Using the chain rule we find

\begin{aligned} \frac{\partial}{\partial x}{~} &= \frac{\partial r}{\partial x}\frac{\partial}{\partial r}{~} + \frac{\partial \phi}{\partial x}\frac{\partial}{\partial \phi}{~} + \frac{\partial \theta}{\partial x}\frac{\partial}{\partial \theta}{~}\nonumber\\[4pt] &= \frac{x}{r} \frac{\partial}{\partial r}{~}-\frac{y}{x^2+y^2}\frac{\partial}{\partial \phi}{~} +\frac{xz}{r^2\sqrt{x^2+y^2}}\frac{\partial}{\partial \theta}{~} \nonumber\\[4pt] &= \sin\theta\cos\phi\frac{\partial}{\partial r}{~}-\frac{\sin\phi}{r\sin\theta} \frac{\partial}{\partial \phi}{~} +\frac{\cos\phi\cos\theta}{r} \frac{\partial}{\partial \theta}{~},\\[4pt] \frac{\partial}{\partial y}{~} &= \frac{\partial r}{\partial y}\frac{\partial}{\partial r}{~}+\frac{\partial \phi}{\partial y}\frac{\partial}{\partial \phi}{~}+\frac{\partial \theta}{\partial y}\frac{\partial}{\partial \theta}{~}\nonumber\\[4pt] &= \frac{y}{r} \frac{\partial}{\partial r}{~}+\frac{x}{x^2+y^2}\frac{\partial}{\partial \phi}{~} +\frac{yz}{r^2\sqrt{x^2+y^2}}\frac{\partial}{\partial \theta}{~} \nonumber\\[4pt] &= \sin\theta\sin\phi\frac{\partial}{\partial r}{~}+\frac{\cos\phi}{r\sin\theta} \frac{\partial}{\partial \phi}{~} +\frac{\sin\phi\cos\theta}{r} \frac{\partial}{\partial \theta}{~},\\[4pt] \frac{\partial}{\partial z}{~} &= \frac{\partial r}{\partial z}\frac{\partial}{\partial r}{~}+\frac{\partial \phi}{\partial z}\frac{\partial}{\partial \phi}{~}+\frac{\partial \theta}{\partial z}\frac{\partial }{\partial \theta}{~}\nonumber\\[4pt] &= \frac{z}{r} \frac{\partial }{\partial r}{~} -\frac{\sqrt{x^2+y^2}}{r^2}\frac{\partial }{\partial \theta}{~} \nonumber\\[4pt] &= \sin\theta\sin\phi\frac{\partial }{\partial r}{~}-\frac{\sin\theta}{r} \frac{\partial }{\partial \theta}{~}.\\[4pt]\end{aligned}

once again we can write $${\nabla}$$ in terms of these coordinates.
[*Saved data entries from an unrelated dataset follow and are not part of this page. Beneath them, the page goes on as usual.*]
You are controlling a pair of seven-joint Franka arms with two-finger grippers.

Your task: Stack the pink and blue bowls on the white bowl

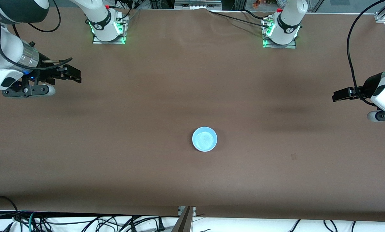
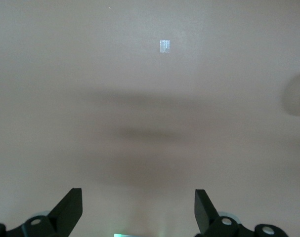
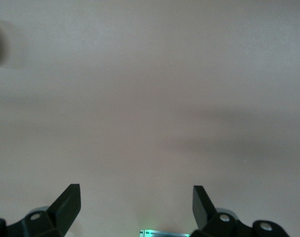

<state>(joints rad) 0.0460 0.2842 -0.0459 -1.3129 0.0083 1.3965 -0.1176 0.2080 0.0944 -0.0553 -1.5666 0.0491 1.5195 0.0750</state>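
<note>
We see only one bowl on the brown table (image 1: 115,154): a blue bowl (image 1: 204,139) sitting upright near the middle, closer to the front camera than both arm bases. No pink or white bowl shows apart from it; if they lie nested beneath it, we cannot tell from above. The right gripper (image 3: 135,205) hangs over the right arm's end of the table with its fingers spread apart and nothing between them, and the left gripper (image 2: 138,207) hangs over the left arm's end, likewise spread and empty; both arms wait. In the front view, the bowl lies at about four o'clock from the right gripper and about eight o'clock from the left one. Being round, it has no long axis to line up with. We judge it roughly midway between the two, so neither arm is plainly nearer.
</note>
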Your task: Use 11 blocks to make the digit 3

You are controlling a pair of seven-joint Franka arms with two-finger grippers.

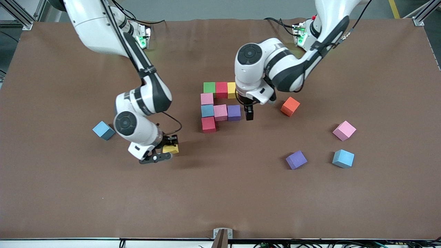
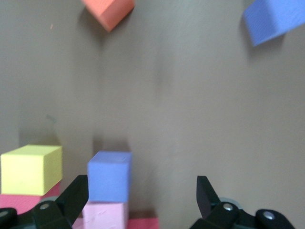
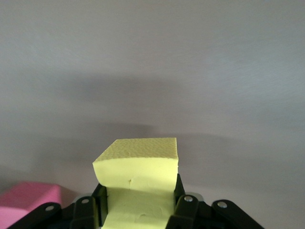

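The right gripper (image 1: pixel 167 150) hangs over bare tabletop (image 1: pixel 220 199), fingers pinching a yellow block (image 3: pixel 138 179); the left gripper (image 2: pixel 143 198) hovers beside the purple block (image 1: pixel 234 112) of the partial digit 3 (image 1: pixel 219 106), fingers spread, holding nothing; four blocks lie scattered.

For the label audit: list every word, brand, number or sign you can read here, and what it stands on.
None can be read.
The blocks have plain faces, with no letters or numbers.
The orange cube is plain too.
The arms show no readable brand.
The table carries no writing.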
\begin{aligned} {\nabla} &=& \hat{e}_r \frac{\partial}{\partial r}{~}+\hat{e}_\phi \frac{1}{r\sin\theta}\frac{\partial}{\partial \phi}{~} + \hat{e}_\theta \frac{1}{r}\frac{\partial}{\partial \theta}{~}\end{aligned} where the unit vectors \begin{aligned} \hat{e}_r &=& (\sin\theta\cos\phi,\sin\theta\sin\phi,\cos\theta), \nonumber\\[4pt] \hat{e}_\phi &=& (-\sin\phi,\cos\phi,0), \nonumber\\[4pt] \hat{e}_\theta &=& (\cos\phi\cos\theta,\sin\phi\cos\theta,-\sin\theta).\end{aligned}

are an orthonormal set. We say that spherical coordinates are orthogonal.
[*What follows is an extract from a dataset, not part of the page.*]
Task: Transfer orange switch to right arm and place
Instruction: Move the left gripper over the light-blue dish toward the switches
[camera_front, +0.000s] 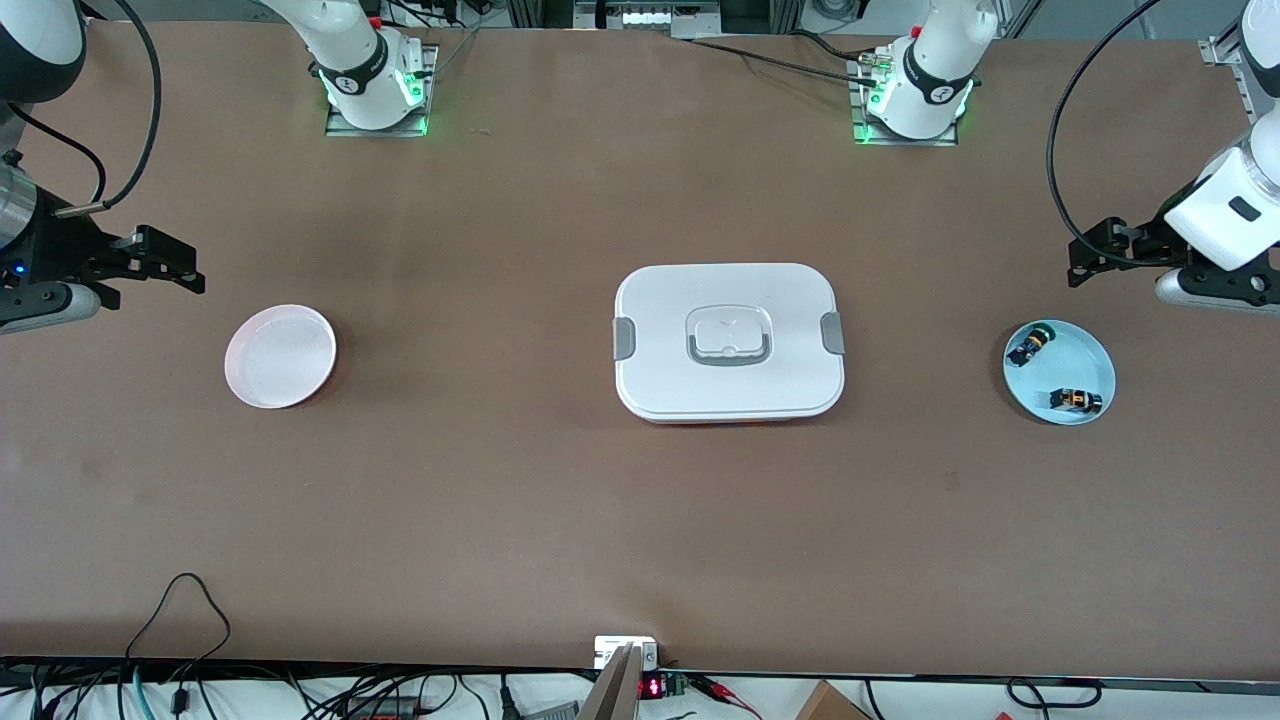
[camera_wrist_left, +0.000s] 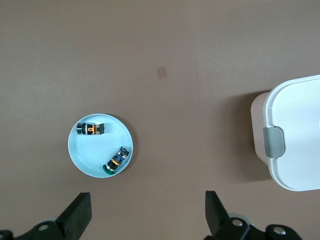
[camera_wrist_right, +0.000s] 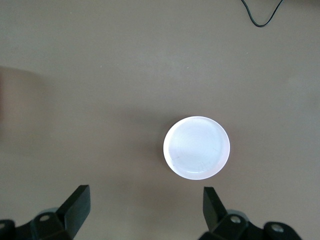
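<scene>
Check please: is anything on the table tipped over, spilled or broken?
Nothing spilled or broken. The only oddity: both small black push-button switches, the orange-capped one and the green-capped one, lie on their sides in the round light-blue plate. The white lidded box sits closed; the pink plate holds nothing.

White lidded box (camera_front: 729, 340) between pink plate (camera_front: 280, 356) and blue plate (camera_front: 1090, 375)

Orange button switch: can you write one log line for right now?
tiny orange-capped black switch: lying in round light-blue plate | left hand: open, above table | right hand: open, waiting
</scene>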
We can use this to evaluate $$\Delta={\nabla}^2$$,

$\Delta = \frac{1}{r^2}\frac{\partial}{\partial r}{~}\left(r^2 \frac{\partial}{\partial r}{~}\right) +\frac{1}{r^2} \frac{1}{\sin\theta} \frac{\partial}{\partial \theta}{~} \left( \sin\theta\frac{\partial}{\partial \theta}{~} \right) + \frac{1}{r^2}\frac{\partial^2}{\partial \phi^2}{~}$

Finally, for integration over these variables we need to know the volume of the small cuboid contained between $$r$$ and $$r+\delta r$$, $$\theta$$ and $$\theta + \delta\theta$$ and $$\phi$$ and $$\phi+\delta\phi$$. Figure $$\PageIndex{2}$$: Integration in spherical coordinates

The length of the sides due to each of these changes is $$\delta r$$, $$r \delta \theta$$ and $$r \sin \theta \delta \theta$$, respectively (these are the Jacobians for the conversion of Cartesian coordinates to polar and spherical coordinates, respectively). We thus conclude that

$\int_V f(x,y,z) dx dy dz = \int_V f(r,\theta,\phi) r^2\sin\theta \,dr \,d\theta \,d\phi.$